CompareRule 25.16(b)(2)andRule 25.16(b)(4). “A witness may be ‘unavailable’ if he or she is unable to testify at trial due to sickness or infirmity.” McGee, 284 S.W.3d at 707.
Similarly, Christian erroneously cites to Woods, 336 S.W.3d at 475, for the proposition that the State must establish a good-faith effort to obtain the presence of the witness. Woods, however, is inapposite to this case because it involved a witness who was “otherwise unavailable” because he had left Missouri—not a witness who was unavailable due to infirmity. Id.

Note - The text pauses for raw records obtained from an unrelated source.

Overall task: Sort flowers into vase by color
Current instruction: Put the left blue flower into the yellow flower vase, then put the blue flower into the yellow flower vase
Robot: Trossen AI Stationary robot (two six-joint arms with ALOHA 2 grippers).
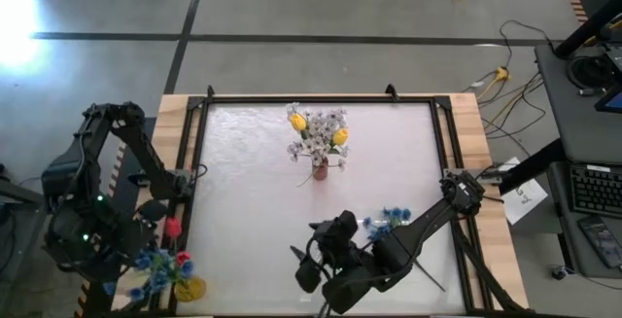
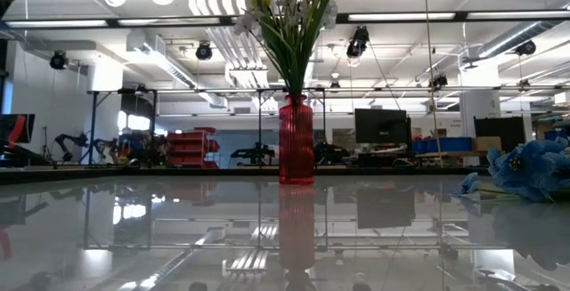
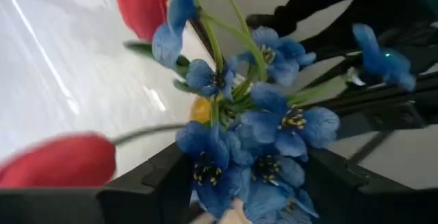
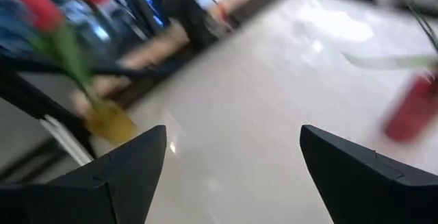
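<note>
The left gripper (image 3: 239,190) has its fingers spread around the blue flowers (image 3: 263,131), gripping nothing; they could snag the petals. The right gripper (image 4: 233,162) is open and empty.

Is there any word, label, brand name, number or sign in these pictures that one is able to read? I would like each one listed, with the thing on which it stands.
No text can be read in any view.
White paper beside the table's right edge: dark marks, too small to read.
Red vase, yellow vase, flowers: no label visible.
Screens in the room behind: nothing legible.
</note>
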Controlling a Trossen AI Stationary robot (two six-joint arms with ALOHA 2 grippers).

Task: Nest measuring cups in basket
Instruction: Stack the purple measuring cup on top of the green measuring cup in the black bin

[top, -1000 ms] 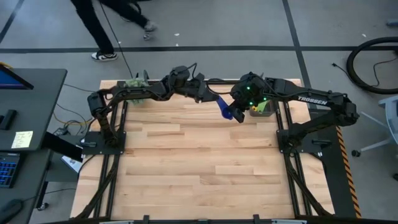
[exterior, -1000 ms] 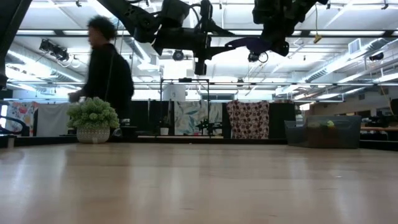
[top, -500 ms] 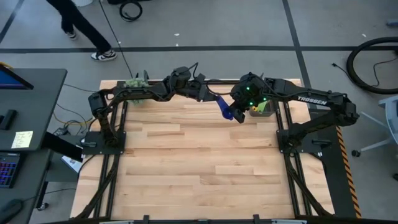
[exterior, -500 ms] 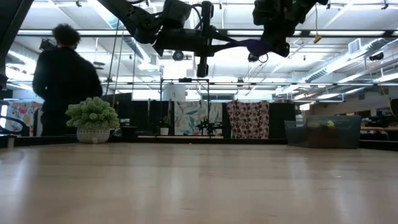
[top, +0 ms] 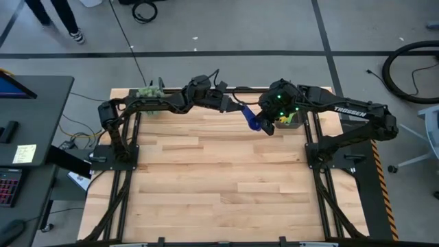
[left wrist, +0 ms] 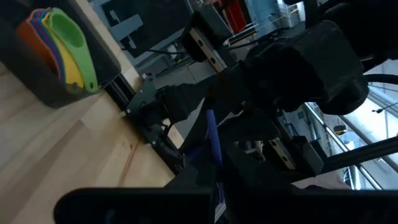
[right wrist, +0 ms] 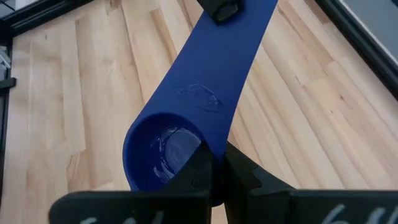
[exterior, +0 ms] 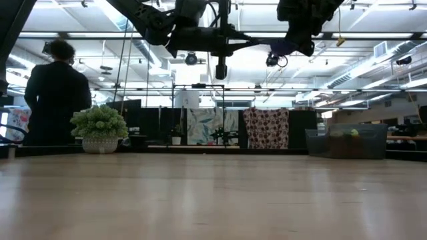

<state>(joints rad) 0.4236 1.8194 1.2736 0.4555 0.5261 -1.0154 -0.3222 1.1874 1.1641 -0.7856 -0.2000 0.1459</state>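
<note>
Up over the far edge of the table (top: 219, 178) both arms meet in the air around one dark blue cup (top: 255, 121). In the right wrist view the right gripper (right wrist: 211, 171) has its fingers pinching the rim of the cup's bowl, which faces up, and the flat handle runs away from it to where the left gripper (top: 234, 105) clamps the handle's end. So the cup is held at both ends, well above the wood; from table height it shows only as a dark shape (exterior: 283, 47) between the two arms near the ceiling lights. Just beside the right arm, at the table's far right corner, sits the basket (left wrist: 46, 87), and in it the other cups lie nested with their handles stacked and sticking out over the wall: green (left wrist: 74, 40) on the outside, then yellow, a blue one and orange (left wrist: 28, 37) further in; I cannot tell the rest of the stack. From above, the basket is mostly hidden under the right arm, with a bit of yellow-green showing (top: 285, 119). A plant (exterior: 100, 130) stands at the far left corner, and a person (exterior: 57, 93) stands beyond it.
</note>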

Here, the State filed a motion to preserve Barker's testimony, there was a hearing on the matter, and the motion was sustained. A letter dated September 1, 2009, from Barker's family indicated Barkerwas not able to come to court due to his age and infirmity. Barker's deposition was taken in October 2009 at his home. The trial court based its decision to permit the deposition to be read to the jury in light of the information contained in the letter. The trial court noted that the letter established Barker was 89 years old, homebound, in a wheelchair, and receiving home health care over a year ago. The trial court reasoned that it could not “see where the circumstances would change in a 90–year old.” Thus, Barker was “unavailable” because he was unable to testify at trial due to sickness or infirmity. See McGee, 284 S.W.3d at 707. We do not find this ruling is clearly against the logic of the circumstances then before it and is so arbitrary and unreasonable as to shock the sense of justice and indicate a lack of careful consideration. Point denied. We affirm the trial court's judgment.